__Problem__.
Take the records below and set down exactly the lines from the one with "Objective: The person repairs" to the one with "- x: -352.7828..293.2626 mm", ends included; do not copy the pictures.

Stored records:
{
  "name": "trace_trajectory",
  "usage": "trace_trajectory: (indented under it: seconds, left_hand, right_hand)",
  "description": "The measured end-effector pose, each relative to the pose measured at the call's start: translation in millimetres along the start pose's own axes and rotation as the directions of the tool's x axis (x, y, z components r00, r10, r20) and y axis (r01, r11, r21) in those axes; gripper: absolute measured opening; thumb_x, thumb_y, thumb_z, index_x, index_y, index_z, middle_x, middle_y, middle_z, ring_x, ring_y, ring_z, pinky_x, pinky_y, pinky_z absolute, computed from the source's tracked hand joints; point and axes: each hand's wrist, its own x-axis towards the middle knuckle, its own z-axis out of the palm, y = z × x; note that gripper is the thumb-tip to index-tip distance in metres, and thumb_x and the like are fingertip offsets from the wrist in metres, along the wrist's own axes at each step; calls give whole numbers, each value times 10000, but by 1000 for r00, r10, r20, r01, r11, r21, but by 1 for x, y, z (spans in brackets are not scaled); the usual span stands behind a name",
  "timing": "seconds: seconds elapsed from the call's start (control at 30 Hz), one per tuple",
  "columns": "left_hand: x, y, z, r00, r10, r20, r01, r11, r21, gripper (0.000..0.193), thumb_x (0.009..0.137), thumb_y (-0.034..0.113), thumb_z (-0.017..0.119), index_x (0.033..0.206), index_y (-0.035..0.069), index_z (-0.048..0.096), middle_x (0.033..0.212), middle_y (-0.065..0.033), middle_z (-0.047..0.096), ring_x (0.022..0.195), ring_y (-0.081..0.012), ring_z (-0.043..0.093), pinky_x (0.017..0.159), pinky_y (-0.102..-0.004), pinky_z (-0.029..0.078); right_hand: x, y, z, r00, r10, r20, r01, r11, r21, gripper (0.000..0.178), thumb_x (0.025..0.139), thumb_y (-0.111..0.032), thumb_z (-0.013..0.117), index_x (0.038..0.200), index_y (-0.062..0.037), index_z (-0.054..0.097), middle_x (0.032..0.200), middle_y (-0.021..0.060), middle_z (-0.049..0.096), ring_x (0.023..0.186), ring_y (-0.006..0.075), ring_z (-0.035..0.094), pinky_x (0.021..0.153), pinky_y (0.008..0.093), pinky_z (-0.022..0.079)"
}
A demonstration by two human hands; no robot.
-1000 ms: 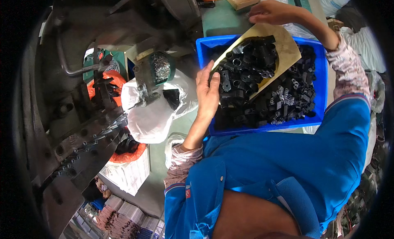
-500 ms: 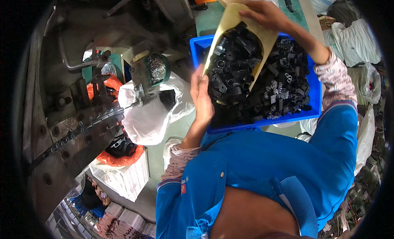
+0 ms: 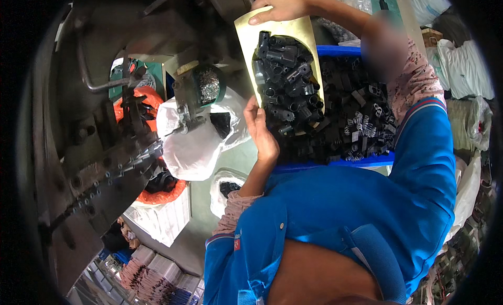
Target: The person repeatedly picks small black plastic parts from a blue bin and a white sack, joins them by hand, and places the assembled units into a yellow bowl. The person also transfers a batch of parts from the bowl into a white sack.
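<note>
A pale yellow, scoop-like container with a rounded opening is tilted over the left part of a blue bin. Black tubular plastic parts are heaped inside it. My right hand grips its far edge, thumb on the top face and the other fingers partly hidden. At the container's left side, my left hand holds the edge, thumb showing and fingers partly behind. Small black blocky parts fill the bin, with some shiny coil-like pieces among them.
A dark metal machine stands at the left, with a green cup of small metal pieces beside it. Nearby are a white plastic bag, an orange-lined container and a smaller white bag. White sacks lie at the far right.
Both hands have carried the yellow container leftward, turning it more upright in the picture. My right hand has shifted left and farther away, and more of the bin's contents shows.
</note>
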Motion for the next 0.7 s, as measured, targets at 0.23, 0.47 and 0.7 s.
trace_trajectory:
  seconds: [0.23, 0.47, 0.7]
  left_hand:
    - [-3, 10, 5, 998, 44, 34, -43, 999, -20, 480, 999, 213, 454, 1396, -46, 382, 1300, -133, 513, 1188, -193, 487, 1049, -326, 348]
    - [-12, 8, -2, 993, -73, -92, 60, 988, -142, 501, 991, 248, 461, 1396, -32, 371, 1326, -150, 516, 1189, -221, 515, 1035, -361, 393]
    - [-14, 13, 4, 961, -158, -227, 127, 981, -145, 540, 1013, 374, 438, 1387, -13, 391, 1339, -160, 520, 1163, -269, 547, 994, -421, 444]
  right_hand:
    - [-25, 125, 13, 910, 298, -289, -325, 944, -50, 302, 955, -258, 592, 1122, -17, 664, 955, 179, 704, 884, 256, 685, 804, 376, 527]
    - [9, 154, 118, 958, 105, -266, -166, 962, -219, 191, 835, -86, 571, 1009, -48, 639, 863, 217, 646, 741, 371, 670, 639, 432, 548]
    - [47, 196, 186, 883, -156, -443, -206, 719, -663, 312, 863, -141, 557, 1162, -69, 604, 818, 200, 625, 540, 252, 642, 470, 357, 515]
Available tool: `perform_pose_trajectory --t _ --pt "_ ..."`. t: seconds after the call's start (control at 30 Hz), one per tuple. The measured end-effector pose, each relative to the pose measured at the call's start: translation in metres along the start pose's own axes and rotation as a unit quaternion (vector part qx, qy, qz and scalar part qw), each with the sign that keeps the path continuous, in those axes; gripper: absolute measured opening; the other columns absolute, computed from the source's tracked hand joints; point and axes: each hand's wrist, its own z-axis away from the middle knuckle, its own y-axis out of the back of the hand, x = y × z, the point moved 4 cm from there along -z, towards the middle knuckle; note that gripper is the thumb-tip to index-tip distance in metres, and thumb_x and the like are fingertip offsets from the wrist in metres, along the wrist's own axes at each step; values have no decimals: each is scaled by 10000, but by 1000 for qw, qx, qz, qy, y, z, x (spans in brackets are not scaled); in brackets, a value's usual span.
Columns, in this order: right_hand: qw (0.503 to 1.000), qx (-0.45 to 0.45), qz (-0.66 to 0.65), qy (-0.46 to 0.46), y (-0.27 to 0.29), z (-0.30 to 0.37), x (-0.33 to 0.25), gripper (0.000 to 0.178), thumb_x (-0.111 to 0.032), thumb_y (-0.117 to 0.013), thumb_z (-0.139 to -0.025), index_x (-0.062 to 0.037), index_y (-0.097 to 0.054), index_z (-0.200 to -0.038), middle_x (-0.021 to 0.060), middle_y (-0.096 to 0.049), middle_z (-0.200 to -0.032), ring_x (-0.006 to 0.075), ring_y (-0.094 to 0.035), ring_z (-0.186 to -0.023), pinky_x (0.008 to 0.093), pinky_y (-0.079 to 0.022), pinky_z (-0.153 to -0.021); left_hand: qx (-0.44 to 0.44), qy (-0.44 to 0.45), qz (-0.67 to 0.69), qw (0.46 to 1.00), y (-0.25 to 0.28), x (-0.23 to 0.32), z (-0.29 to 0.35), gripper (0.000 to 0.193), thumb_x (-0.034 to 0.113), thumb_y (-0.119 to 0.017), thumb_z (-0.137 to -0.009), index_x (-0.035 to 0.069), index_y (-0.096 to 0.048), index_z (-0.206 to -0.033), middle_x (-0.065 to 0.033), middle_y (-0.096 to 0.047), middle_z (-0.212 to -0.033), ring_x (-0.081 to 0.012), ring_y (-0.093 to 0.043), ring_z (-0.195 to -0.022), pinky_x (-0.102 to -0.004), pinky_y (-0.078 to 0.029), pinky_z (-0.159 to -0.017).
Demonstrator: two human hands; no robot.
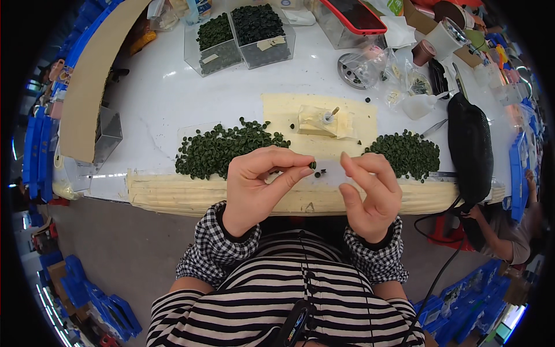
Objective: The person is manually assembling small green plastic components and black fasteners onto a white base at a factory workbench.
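Between thumb and forefinger, my left hand [254, 182] pinches a small dark green button-like piece [313, 165]. My right hand [374, 196] is just to the right of it, thumb and forefinger apart with nothing seen between them. A few dark loose bits [317, 174] lie on the table between the hands. Beyond my left hand spreads a heap of similar green pieces [217, 151], and a smaller heap [404, 156] lies beyond my right hand. Ahead of both hands, a taped block [315, 122] with an upright brownish peg [335, 111] sits on yellowish tape.
Two clear boxes [263, 56] full of green pieces stand at the back. A red-cased phone [361, 17] lies on a clear container. Right are a white squeeze bottle [419, 106], tweezers [435, 128] and a black padded object [469, 144]. Cardboard [95, 92] stands left. Another person's arm [496, 238] shows far right.
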Motion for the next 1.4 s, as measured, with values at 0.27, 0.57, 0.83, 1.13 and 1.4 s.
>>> perform_pose_trajectory --t 0.27,0.57,0.83,1.13,1.4 --pt "999 34 29 -30 13 0 9 274 43 -685 -790 2 -714 -1060 91 -629 -875 195 -578 -761 277 -461 -668 -64 -122 -381 914 -11 -1 1 163 35 -754 -736 51 -720 -895 -36 -571 -754 -208 -518 -718 -312 -448 -642" --pt "997 47 21 -65 18 1 13 260 36 -689 -798 1 -716 -1055 87 -628 -872 178 -568 -746 265 -456 -648 40 -143 -446 883 10 3 -12 152 26 -738 -752 44 -712 -901 -38 -562 -771 -227 -490 -735 -336 -422 -643" --pt "999 23 13 -41 11 -3 10 253 37 -683 -810 1 -714 -1059 86 -629 -866 169 -565 -736 257 -451 -640 75 -134 -541 827 -8 -9 -29 115 68 -705 -782 43 -699 -894 -38 -566 -833 -238 -505 -801 -350 -437 -694" --pt "994 53 92 -39 6 -17 15 236 26 -692 -806 -17 -718 -1036 83 -634 -848 189 -569 -735 274 -452 -654 89 -152 -530 830 -2 -6 -32 85 52 -740 -758 40 -678 -815 -48 -574 -780 -212 -528 -707 -333 -440 -643" --pt "978 60 199 -14 11 -47 28 141 -26 -702 -806 -33 -718 -945 75 -641 -830 231 -563 -753 321 -448 -664 129 4 -35 991 16 7 -15 110 63 -671 -894 -15 -658 -970 -84 -689 -864 -91 -636 -703 -210 -518 -642"
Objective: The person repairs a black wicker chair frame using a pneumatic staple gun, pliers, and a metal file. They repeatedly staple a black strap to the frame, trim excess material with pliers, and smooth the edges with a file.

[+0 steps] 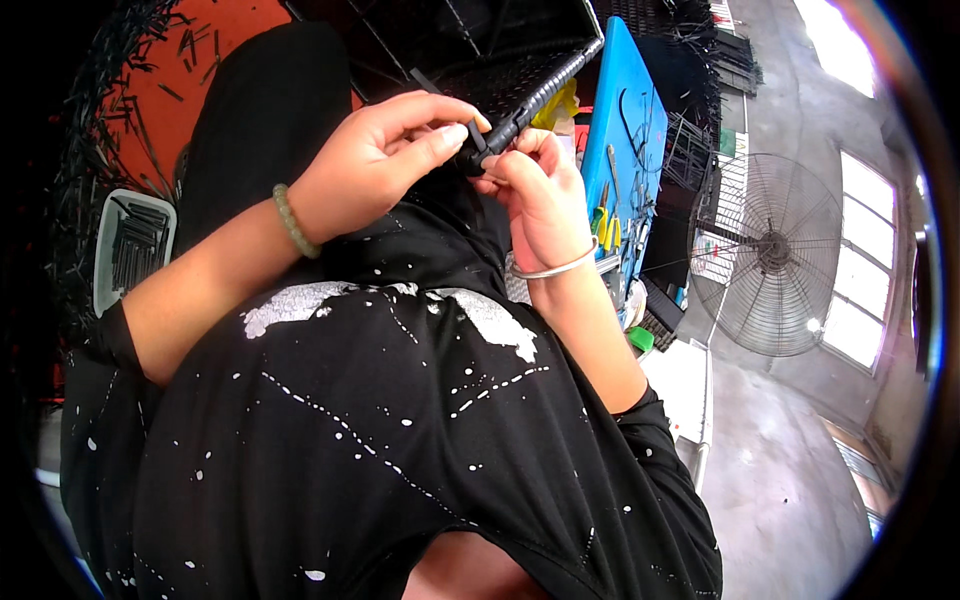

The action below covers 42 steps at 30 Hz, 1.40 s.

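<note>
A bar wrapped in black strip [548,90] slants down from the upper right, and its near end lies between my two hands. My left hand [365,160], with a beaded bracelet at the wrist, is closed in a pinch on a flat black strip [425,80] beside that end. Close by on the right, my right hand [550,205] is closed with its fingertips against the end of the bar. What exactly those fingertips grip is partly hidden. Behind the hands stands a dark woven frame [490,75], joined to the bar.
Black scraps lie on an orange surface [235,35] at the upper left. Below it, a pale basket [104,265] holds black strips. To the right, a blue board [612,90] carries yellow-handled scissors [612,235] and other tools. A large wire fan [770,245] stands beyond.
</note>
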Each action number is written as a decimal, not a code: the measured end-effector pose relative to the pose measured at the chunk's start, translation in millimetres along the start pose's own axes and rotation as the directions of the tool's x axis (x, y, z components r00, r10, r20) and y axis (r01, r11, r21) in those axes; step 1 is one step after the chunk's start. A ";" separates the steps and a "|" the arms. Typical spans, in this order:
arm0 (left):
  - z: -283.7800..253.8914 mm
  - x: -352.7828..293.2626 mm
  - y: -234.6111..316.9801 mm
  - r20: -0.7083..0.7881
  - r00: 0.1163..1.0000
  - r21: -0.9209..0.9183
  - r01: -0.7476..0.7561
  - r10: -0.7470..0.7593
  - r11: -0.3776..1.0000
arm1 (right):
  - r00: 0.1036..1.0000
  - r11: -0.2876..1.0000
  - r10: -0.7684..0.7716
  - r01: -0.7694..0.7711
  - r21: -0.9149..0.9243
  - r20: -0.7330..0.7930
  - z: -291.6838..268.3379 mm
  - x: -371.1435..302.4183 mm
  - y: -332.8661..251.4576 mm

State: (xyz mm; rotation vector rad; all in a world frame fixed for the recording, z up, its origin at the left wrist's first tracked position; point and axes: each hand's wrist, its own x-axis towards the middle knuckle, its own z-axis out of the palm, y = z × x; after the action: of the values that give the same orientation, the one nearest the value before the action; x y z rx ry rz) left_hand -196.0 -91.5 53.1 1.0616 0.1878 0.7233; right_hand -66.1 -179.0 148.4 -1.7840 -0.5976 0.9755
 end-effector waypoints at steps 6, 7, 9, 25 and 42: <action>-2.1 -0.5 -0.8 0.060 0.998 0.109 0.024 -0.030 0.994 | 1.000 0.998 0.003 -0.004 0.059 0.014 -2.6 -2.8 2.7; -2.2 -1.0 -2.0 0.048 0.999 0.098 0.020 -0.024 0.995 | 1.000 0.999 0.006 -0.008 0.052 0.023 -2.1 -4.1 1.8; -3.4 -2.3 -5.6 0.033 0.999 0.082 0.017 -0.020 0.996 | 0.997 0.998 0.004 -0.010 0.068 0.077 -8.2 -5.8 5.1; 3.6 -12.5 14.8 -0.027 1.000 0.415 0.014 -0.003 0.910 | 0.488 0.387 -0.750 0.871 -0.301 0.446 -56.4 1.9 47.8; 20.5 -4.5 44.3 0.096 0.976 0.781 -0.197 0.197 0.592 | 0.808 0.822 -0.568 0.552 0.140 0.157 -46.0 21.0 48.7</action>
State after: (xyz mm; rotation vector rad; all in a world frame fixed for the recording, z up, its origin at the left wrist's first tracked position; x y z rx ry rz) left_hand -209.6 -96.6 99.8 1.9700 0.4218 0.8634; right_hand -17.7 -206.6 105.7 -1.3141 -1.1154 0.7404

__Solved exercise__.
Objective: The person repairs a black wicker chair frame using a pneumatic staple gun, pliers, and a metal file. They repeatedly staple a black strap to the frame, trim excess material with pliers, and smooth the edges with a file.

[+0 steps] 

The action below covers 42 steps at 30 Hz, 1.40 s.

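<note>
A bar wrapped in black strip [548,90] slants down from the upper right, and its near end lies between my two hands. My left hand [365,160], with a beaded bracelet at the wrist, is closed in a pinch on a flat black strip [425,80] beside that end. Close by on the right, my right hand [550,205] is closed with its fingertips against the end of the bar. What exactly those fingertips grip is partly hidden. Behind the hands stands a dark woven frame [490,75], joined to the bar.
Black scraps lie on an orange surface [235,35] at the upper left. Below it, a pale basket [104,265] holds black strips. To the right, a blue board [612,90] carries yellow-handled scissors [612,235] and other tools. A large wire fan [770,245] stands beyond.
</note>
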Each action number is written as a decimal, not a code: the measured end-effector pose relative to the pose measured at the chunk's start, translation in millimetres along the start pose's own axes and rotation as the directions of the tool's x axis (x, y, z components r00, r10, r20) and y axis (r01, r11, r21) in those axes; step 1 is one step after the chunk's start. A ";" separates the steps and a "|" the arms. Typical spans, in this order:
arm0 (left):
  - z: -283.7800..253.8914 mm
  - x: -352.7828..293.2626 mm

Nothing else is required to complete the exercise.